Вот иду я, иду, спешу, с толстой сумкой на ремне пересекаю отсеки квартирного города, все получат свою корреспонденцию, даже плясать не придется, Аб, Абаза, Абаканов, Аствацатуров и Авьерино, Абдурахманов, Аблесимов и Аввад, группа Акимовых, всегдашние компании Александровых, Алексеевых и Андреевых, одинокий Амантов, редко утруждающие почтальона Балахмут с Балаяном, незнакомые друг с другом Беккеры, оба Благовещенских, два Валдая, а также Валдайцев и Валдайский, все Васильевы, Войно-Оранский, Горовой-Шолтан, Джанелидзе, Горбатов-Калика, Гедройц-Юраго, Георгиади и Георгенберг, Дзен и Дешалыто, Докукин и Докучаев, Девлет-Кильдеев и Доппельмайер – все до одного.
Раскладываю конверты по ящикам почтовым и время от времени читаю, хоть и нельзя, чужие открытки. Некто Абалаков пишет Косоурову: “Я теперь пытаюсь понять, на какой высоте наблюдаем мы в горах феномен 73° северной широты”. Чего только не пишут друг другу люди. На сей раз я пошла разносить письма к ночи, и, чтобы подбодрить себя, пою негромко на пустынной гулкой лестнице: “Уж полночь близится, а Германна все нет”.
– Какого Германа? – спрашивает поднимающийся бесшумно по ступеням коротко стриженный седой человек в спортивных тапочках и тренировочном костюме. – Уж не Германа ли Герасимовича с третьего этажа?
– Как какого? Минковского.
Он садится на ступеньку, зайдясь смехом, мой ответ его сразил.
– Откуда вы знаете про Минковского?
– Мне вчера Студенников рассказал.
– Кто такой Студенников?
– Адресат из переулка.
– Так и я адресат, – говорит ночной бегун, подымаясь, – отдайте мне мою открытку, мне лень ящик отпирать. Я Косоуров.
Тут я узнаю глаза человека, встреченного в детстве в Пулкове. Осознав в полудреме, что мне снится момент давно прошедшей яви, провалилась я в другие слои снов, чтобы вынырнуть в “лифте”, комнатке с горсточку, где в большое оконное стекло бьется черная бабочка с белыми цифрами на крыльях, в маленькой комнате под лестницей с наклонным потолком, полками книг, упирающимися в потолочные закрытые шкафчики. В пишущей машинке белел лист бумаги.

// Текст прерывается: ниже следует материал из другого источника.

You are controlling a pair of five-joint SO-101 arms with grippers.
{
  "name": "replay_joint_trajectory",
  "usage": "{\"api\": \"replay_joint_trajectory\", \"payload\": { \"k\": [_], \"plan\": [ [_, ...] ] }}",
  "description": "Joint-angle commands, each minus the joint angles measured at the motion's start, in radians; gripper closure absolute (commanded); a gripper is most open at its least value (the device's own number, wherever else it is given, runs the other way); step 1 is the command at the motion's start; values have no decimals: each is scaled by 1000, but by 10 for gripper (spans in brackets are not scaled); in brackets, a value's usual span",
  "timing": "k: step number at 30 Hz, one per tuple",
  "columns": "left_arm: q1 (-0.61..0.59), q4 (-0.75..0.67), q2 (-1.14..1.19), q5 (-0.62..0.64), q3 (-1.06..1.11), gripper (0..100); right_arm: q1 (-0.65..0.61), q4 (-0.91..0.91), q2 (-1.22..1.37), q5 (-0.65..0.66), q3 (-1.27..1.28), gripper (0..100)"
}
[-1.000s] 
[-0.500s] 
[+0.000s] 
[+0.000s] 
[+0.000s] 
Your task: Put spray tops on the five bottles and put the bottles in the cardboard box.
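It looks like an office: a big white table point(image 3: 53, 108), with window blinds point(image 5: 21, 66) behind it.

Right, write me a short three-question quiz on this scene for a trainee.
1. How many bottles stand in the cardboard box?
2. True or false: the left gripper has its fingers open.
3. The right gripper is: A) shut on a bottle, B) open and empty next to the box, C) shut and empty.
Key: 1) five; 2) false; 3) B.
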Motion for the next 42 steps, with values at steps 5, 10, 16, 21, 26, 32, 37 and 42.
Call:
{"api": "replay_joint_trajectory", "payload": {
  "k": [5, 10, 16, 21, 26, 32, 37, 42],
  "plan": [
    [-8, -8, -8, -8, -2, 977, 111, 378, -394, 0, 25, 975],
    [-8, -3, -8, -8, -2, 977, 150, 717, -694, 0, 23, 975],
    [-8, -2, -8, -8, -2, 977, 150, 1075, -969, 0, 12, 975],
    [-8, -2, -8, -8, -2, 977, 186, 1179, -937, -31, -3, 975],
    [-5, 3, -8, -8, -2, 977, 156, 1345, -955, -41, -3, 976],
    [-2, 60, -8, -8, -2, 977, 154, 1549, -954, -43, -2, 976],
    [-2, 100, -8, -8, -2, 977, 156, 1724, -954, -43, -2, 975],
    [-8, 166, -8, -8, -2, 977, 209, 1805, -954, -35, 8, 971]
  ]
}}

Я положила свою сумку с письмами на пол, села за стол, нажала наобум святых (или – зная, что творю?) “пуск” на пульте, ушли в стены книжные стеллажи, откинулось дно у шкафчиков над головою, спустились на телескопических направляющих, позвякивая, реторты, колбы, змеевики, гибкие шланги, и очутилась я в клетке химической (алхимической?!) лаборатории, дыхание захватило, мне казалось, я вращаюсь в цирковой летающей тарелке, подобной подкупольному волчку, одновременно падая на арену так, что смещалось во мне все, словно забыла я раскрыть парашют; незнамо зачем, одурев, напечатала я на машинке год, число и название города – и открыла глаза.

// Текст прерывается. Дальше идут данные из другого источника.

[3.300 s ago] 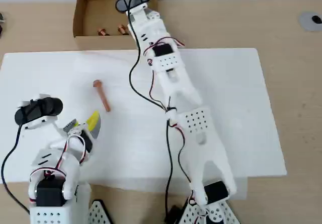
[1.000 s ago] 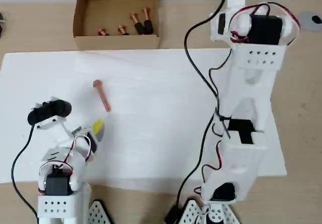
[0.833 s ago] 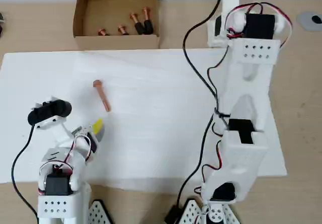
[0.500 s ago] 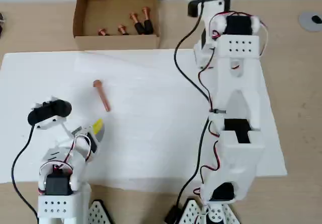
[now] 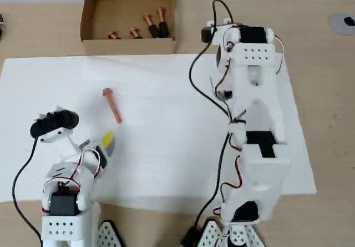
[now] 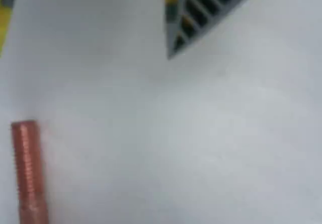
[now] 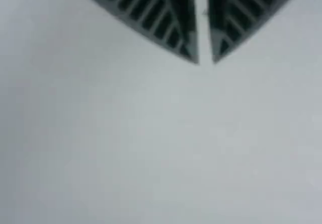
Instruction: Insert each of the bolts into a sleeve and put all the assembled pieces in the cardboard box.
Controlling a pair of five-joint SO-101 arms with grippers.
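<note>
I see left gripper [image 6: 85,43] spread apart, empty, low over the sheet [image 5: 166,147]. Bolt [image 5: 112,105] lies on the sheet just ahead of it. Right gripper [image 7: 204,58] pinched together on nothing, above the sheet. Four pieces [image 5: 150,25] lie in box [image 5: 87,14].

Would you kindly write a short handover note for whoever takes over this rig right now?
Left gripper: open, empty, over the white sheet, close to the bolt's threaded end.
Right gripper: shut, empty, over the sheet.
One bare bolt lies on the sheet, left of centre.
Four copper pieces lie in the cardboard box; two show dark sleeves, the other two I cannot tell.
Done: four pieces boxed.
Left: sleeve the bolt on the sheet, then box it.
</note>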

– Я уже хотел “скорую” вызывать, – произнес стоящий надо мною сын Косоурова.
Кухня не крутилась, голова не болела.
– Сколько я спала?
– Минут двадцать. Я думал, вы без сознания.
Он был совершенно счастлив, что незнакомая трехнутая тетенька не изволила невзначай подохнуть у него на кухне.
Я напомнила ему об обещании показать кабинет отца. Он посмотрел на меня с сомнением.
– Я вас долго не задержу, – заверила я. – И со мной уже все в порядке.
У двери “лифта” он заявил, что на улицу меня проводит, вот только переоденется.
Теперь я стояла в приснившейся мне комнатенке с наклонным потолком – в окружении немо осуждающих книг – перед провокатором-листом, заправленным в старинную пишущую машинку.
Справа от пишущей машинки поблескивали лампочки пульта управления, слева лежала желтая открытка без картинки – от Абалакова.